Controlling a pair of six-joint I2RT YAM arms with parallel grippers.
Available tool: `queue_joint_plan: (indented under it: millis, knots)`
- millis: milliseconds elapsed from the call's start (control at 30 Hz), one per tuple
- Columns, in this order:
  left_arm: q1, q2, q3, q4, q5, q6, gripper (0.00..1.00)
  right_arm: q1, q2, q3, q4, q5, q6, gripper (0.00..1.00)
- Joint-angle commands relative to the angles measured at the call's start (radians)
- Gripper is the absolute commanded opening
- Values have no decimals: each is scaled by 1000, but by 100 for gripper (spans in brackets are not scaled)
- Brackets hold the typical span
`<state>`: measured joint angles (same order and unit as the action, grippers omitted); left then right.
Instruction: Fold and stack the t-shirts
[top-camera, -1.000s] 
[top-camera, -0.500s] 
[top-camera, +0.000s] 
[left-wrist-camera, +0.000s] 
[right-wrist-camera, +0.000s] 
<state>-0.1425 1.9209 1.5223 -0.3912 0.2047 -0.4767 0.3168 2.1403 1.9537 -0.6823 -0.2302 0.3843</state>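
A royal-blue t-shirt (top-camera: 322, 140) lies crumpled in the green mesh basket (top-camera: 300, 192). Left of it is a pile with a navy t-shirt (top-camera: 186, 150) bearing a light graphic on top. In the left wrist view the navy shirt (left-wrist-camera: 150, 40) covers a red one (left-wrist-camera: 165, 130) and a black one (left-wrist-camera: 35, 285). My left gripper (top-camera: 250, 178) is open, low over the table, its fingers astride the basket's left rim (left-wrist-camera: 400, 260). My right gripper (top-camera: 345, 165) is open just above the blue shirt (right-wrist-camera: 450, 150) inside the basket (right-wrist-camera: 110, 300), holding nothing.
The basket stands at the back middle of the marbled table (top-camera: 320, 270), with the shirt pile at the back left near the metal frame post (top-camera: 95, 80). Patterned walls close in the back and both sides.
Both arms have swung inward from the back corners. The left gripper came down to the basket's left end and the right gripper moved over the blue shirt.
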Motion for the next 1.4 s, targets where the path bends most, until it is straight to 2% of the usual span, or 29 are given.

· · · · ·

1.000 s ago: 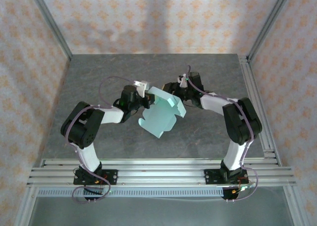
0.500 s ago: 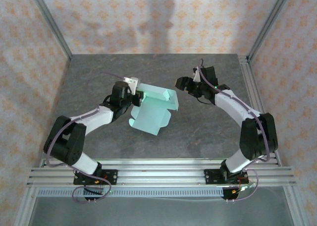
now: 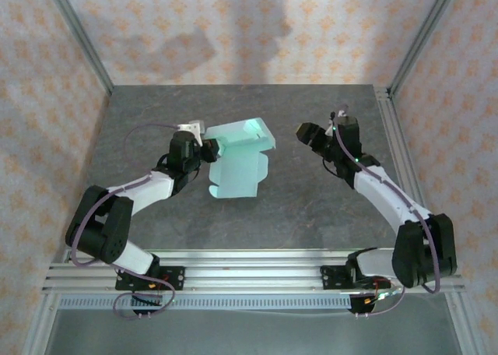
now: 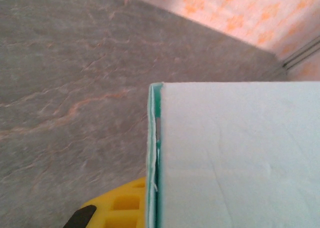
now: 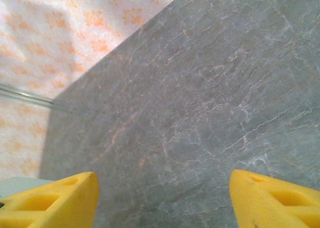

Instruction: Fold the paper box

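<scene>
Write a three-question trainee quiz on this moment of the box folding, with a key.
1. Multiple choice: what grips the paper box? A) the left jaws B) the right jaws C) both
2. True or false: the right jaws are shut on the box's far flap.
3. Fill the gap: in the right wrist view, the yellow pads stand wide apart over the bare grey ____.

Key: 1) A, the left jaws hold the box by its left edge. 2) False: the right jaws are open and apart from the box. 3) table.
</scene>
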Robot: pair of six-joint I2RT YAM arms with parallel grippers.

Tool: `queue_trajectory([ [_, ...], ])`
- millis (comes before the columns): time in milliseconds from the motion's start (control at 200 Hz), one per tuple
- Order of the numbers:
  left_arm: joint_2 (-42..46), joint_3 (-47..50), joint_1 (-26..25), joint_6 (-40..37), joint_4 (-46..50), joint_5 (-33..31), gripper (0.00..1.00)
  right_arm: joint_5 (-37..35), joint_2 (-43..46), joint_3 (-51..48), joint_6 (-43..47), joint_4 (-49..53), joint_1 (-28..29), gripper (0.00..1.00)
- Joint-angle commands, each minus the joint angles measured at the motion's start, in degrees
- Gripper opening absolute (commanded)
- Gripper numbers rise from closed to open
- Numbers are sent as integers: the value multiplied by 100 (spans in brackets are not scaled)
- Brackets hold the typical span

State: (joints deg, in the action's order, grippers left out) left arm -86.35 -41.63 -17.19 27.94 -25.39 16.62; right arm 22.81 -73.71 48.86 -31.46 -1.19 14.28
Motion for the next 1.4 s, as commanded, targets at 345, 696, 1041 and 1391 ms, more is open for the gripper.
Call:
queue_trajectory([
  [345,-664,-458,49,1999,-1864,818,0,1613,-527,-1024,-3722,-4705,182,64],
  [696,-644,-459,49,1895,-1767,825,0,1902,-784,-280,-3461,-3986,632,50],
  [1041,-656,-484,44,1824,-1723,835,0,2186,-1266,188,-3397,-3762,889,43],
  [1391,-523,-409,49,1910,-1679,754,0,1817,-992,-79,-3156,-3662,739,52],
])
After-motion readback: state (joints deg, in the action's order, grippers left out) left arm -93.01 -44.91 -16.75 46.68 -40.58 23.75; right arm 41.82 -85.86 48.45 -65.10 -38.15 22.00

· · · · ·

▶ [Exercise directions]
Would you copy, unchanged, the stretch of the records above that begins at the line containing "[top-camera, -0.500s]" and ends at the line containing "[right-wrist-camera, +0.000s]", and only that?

▶ [Solution]
[top-camera, -0.500s] 
[top-camera, +0.000s] 
[left-wrist-camera, +0.000s] 
[right-wrist-camera, +0.000s] 

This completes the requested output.